→ Problem to solve: Pictures in the data below are not part of the copy; transcribe everything else exactly.

→ Data section:
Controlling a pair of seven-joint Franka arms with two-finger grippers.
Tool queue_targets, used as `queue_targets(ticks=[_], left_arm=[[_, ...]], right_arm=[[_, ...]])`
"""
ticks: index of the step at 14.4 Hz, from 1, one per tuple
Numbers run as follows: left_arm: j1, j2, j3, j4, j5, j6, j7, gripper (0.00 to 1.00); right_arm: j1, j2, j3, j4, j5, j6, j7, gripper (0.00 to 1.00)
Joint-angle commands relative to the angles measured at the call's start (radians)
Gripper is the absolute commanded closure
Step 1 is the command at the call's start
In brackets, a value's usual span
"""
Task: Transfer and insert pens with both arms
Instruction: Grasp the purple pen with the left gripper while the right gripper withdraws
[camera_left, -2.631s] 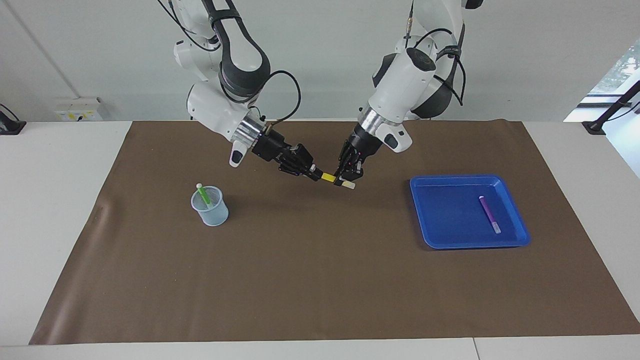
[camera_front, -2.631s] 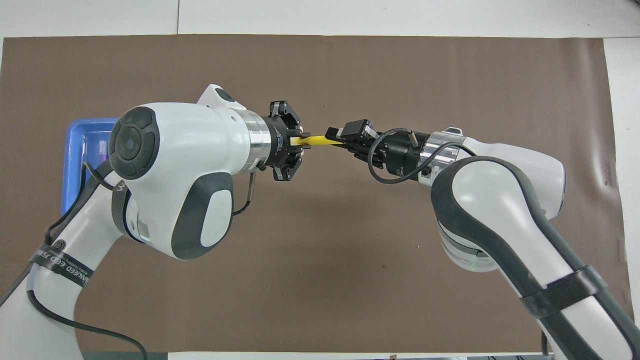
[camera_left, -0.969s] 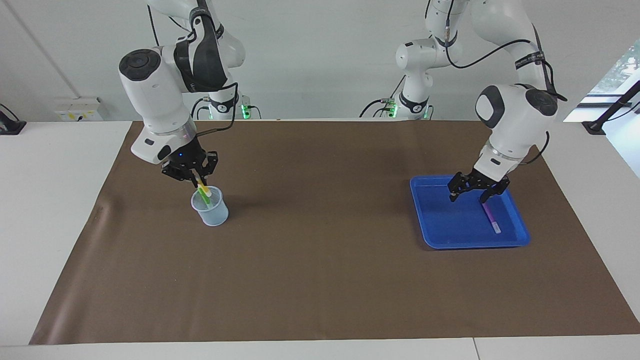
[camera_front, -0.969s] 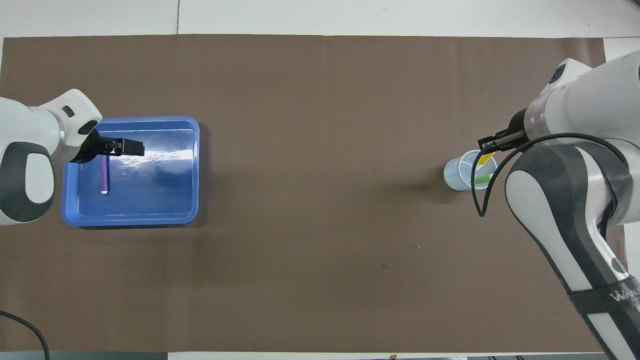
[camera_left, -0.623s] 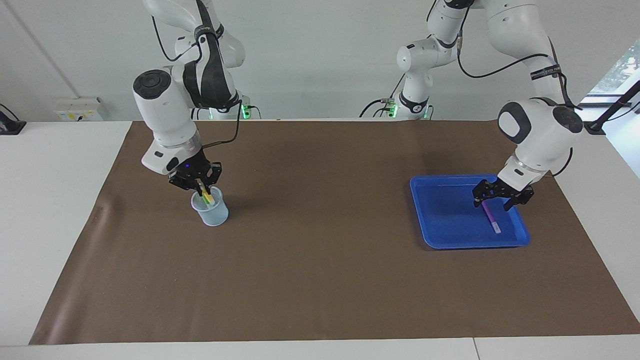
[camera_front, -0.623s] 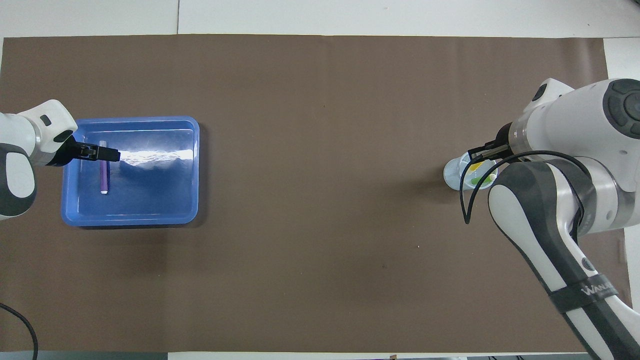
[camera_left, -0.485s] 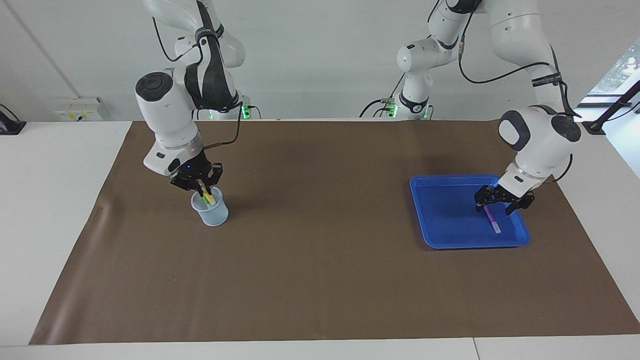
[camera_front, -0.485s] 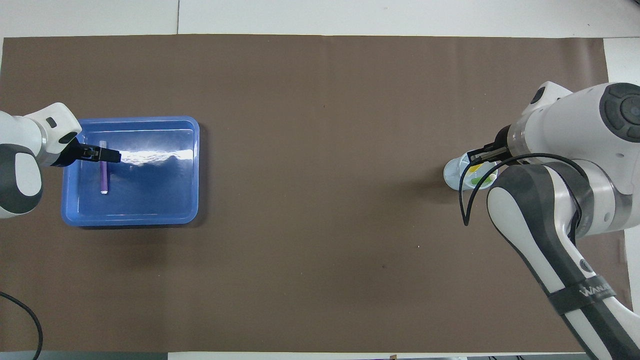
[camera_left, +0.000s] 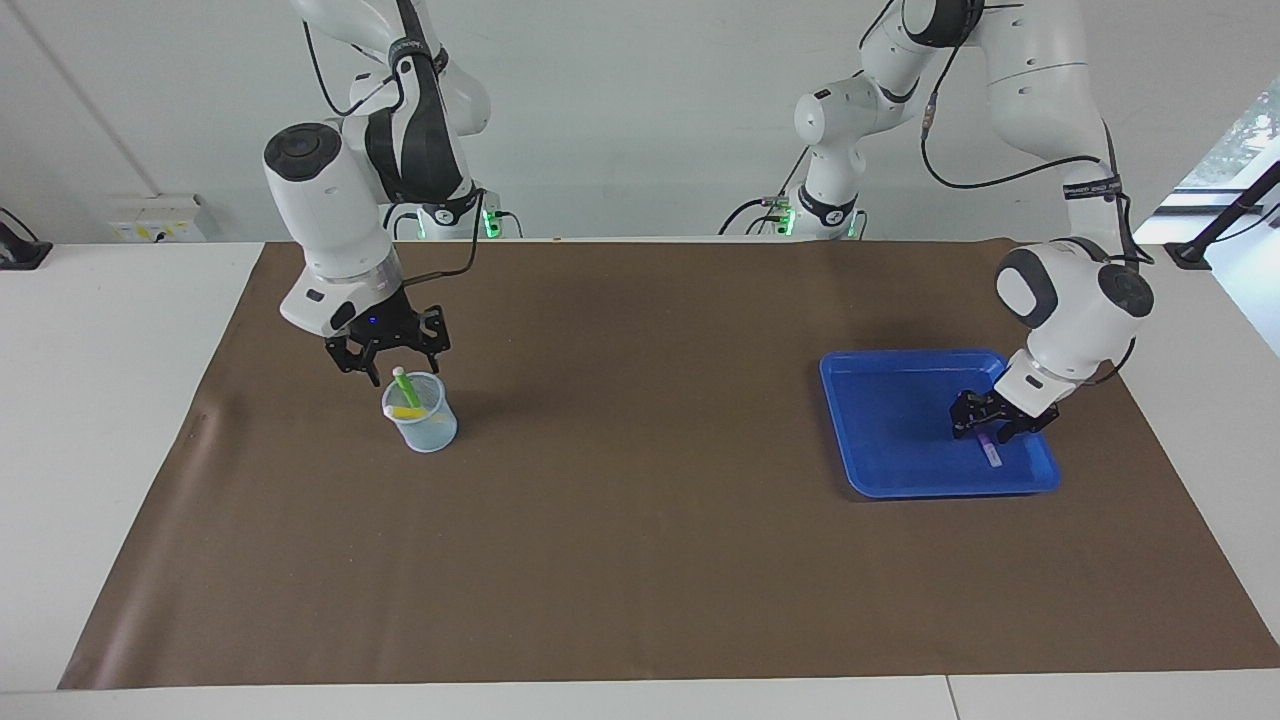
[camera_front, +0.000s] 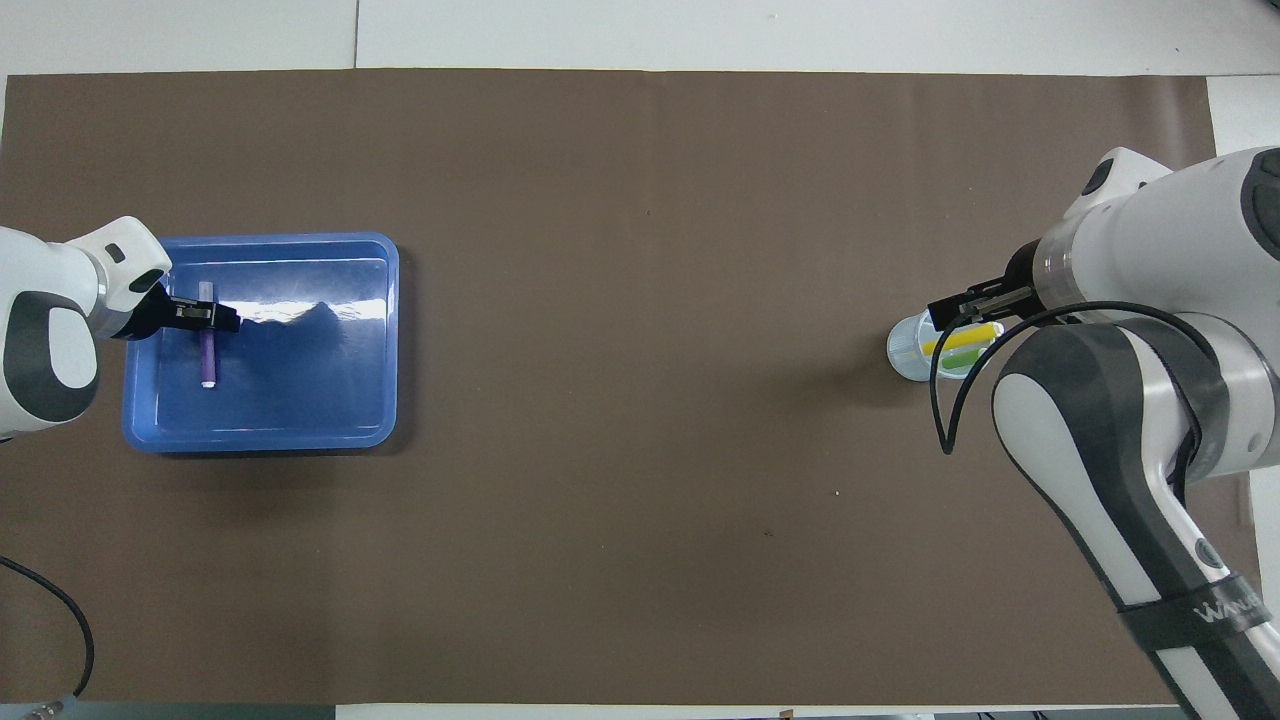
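A clear cup stands toward the right arm's end of the table and holds the green pen and the yellow pen. My right gripper is open and empty just above the cup. It shows in the overhead view over the cup, the yellow pen and the green pen. The purple pen lies in the blue tray. My left gripper is down in the tray, open, with its jaws astride the pen's middle.
A brown mat covers most of the white table. The blue tray sits toward the left arm's end. A wall socket box stands at the table's edge near the robots.
My right gripper took the yellow pen from the left, dropped it into the cup, opened and rose. My left gripper moved to the tray and came down astride the purple pen.
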Motion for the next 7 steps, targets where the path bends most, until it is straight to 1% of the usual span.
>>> queue_targets(ticks=[1, 3, 5, 7], left_arm=[[0.006, 0.004, -0.011, 0.006, 0.024, 0.014, -0.055, 1.00], [0.005, 0.002, -0.011, 0.003, 0.024, 0.010, -0.055, 1.00], [-0.004, -0.016, -0.013, 0.003, 0.024, -0.007, -0.061, 1.00], [-0.015, -0.045, -0.017, 0.008, 0.022, -0.050, -0.125, 1.00]], right_arm=[[-0.011, -0.001, 0.014, 0.083, 0.096, -0.082, -0.019, 0.18], [-0.011, -0.005, 0.014, 0.095, 0.245, -0.088, -0.016, 0.18], [-0.009, -0.007, 0.014, 0.094, 0.405, -0.067, 0.010, 0.19], [0.011, -0.005, 0.017, 0.094, 0.518, -0.027, 0.088, 0.19]])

→ Solution for this task:
Controlling a pair of seven-joint Franka arms with two-finger grippers.
Tool queue_targets, used as `queue_targets(ticks=[_], left_arm=[[_, ...]], right_arm=[[_, ...]])`
"""
ticks: index of the step at 14.4 Hz, from 1, one per tuple
Numbers run as follows: left_arm: j1, j2, j3, j4, j5, j6, j7, gripper (0.00 to 1.00); right_arm: j1, j2, j3, j4, j5, j6, j7, gripper (0.00 to 1.00)
Joint-angle commands relative to the angles measured at the call's start (radians)
Gripper is the absolute commanded closure
Step 1 is the command at the call's start
In brackets, a value's usual span
"""
Task: Transfer and insert pens with both arms
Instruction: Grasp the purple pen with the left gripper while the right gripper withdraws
[camera_left, -2.631s] 
[camera_front, -2.631s] 
[camera_left, -0.969s] 
[camera_front, -0.969s] 
[camera_left, -0.623s] 
[camera_front, -0.623s] 
[camera_left, -0.485s] 
[camera_front, -0.485s] 
[camera_left, +0.000s] 
[camera_front, +0.000s] 
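A clear cup stands toward the right arm's end of the table and holds the green pen and the yellow pen. My right gripper is open and empty just above the cup. It shows in the overhead view over the cup, the yellow pen and the green pen. The purple pen lies in the blue tray. My left gripper is down in the tray, open, with its jaws astride the pen's middle.
A brown mat covers most of the white table. The blue tray sits toward the left arm's end. A wall socket box stands at the table's edge near the robots.
My right gripper took the yellow pen from the left, dropped it into the cup, opened and rose. My left gripper moved to the tray and came down astride the purple pen.
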Motion for the next 7 steps, targets where the path bends most, until it is straight to 1% of the usual span.
>>> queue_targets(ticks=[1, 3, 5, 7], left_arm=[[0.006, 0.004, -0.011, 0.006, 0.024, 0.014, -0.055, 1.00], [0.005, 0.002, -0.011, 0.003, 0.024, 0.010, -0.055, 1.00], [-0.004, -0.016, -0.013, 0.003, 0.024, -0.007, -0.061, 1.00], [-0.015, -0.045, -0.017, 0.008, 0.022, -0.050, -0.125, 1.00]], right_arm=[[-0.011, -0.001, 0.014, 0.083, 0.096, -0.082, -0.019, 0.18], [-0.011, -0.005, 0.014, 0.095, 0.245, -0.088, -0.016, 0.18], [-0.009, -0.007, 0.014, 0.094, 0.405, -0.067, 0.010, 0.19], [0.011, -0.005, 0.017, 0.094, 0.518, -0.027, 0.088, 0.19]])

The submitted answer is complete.